Glad my students and I could be the guinea pigs.
And where were YOU today, de Blasio? What’s that? Nowhere near a public school building?
Yeah. I figured.
I’m moving to L.A.
Me (after a thorough explanation of exactly what “author’s purpose” means): “So a good way to think about the author’s purpose is to remember the acronym PIE– persuade, inform, or entertain. Today you will read your own books and try to decide what the author’s purpose is. Is it to persuade? Inform? Or entertain? Maybe a little of all three. Record your thoughts in the table, with evidence from the text.”
Kids: <blank stares>
Me: “I’m going to take your silence to mean you understand. Now, are there any relevant questions?”
Kid who has never once asked a relevant question raises hand.
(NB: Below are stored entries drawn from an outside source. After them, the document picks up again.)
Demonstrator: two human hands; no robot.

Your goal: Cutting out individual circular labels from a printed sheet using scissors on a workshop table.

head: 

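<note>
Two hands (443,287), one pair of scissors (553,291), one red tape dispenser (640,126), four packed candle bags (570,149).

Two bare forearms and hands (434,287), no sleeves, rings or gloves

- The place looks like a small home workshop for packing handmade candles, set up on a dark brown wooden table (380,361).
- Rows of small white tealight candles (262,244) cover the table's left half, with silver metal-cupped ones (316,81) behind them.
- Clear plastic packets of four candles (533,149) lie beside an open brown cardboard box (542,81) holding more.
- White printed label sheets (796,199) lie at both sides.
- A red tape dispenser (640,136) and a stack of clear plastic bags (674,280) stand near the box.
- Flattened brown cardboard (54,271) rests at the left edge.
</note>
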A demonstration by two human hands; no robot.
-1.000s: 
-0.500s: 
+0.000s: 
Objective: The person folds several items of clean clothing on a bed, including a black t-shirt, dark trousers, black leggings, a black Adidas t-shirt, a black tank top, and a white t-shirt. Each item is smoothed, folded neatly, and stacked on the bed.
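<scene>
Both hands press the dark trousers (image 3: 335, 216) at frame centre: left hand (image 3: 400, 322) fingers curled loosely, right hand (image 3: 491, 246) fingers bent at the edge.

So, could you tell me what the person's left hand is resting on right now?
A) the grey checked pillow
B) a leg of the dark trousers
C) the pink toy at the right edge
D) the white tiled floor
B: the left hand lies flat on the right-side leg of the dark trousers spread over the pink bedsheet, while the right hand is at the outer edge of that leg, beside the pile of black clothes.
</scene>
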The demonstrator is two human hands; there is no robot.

Me: “A RELEVANT question.”
Hand still raised.
Me: “What is your question?”
Kid: “I’ve never tasted pie before.”
What better way to honor the anniversary of the Sandy Hook tragedy than by continuing to do absolutely nothing.
http://www.theonion.com/article/no-way-to-prevent-this-says-only-nation-where-this-36131


Me (holding up homework sheet): “Hey, kiddo. Do you happen to have wild animals living with you in your apartment?”
Kid: “No. My cat Muffin hardly bothers me at all!”
Me: “Oh. Well I just assumed there must be wild animals around, because why else would your sheet look like this?”
Kid: “I don’t know. It definitely wasn’t Muffin. He’s a good cat.”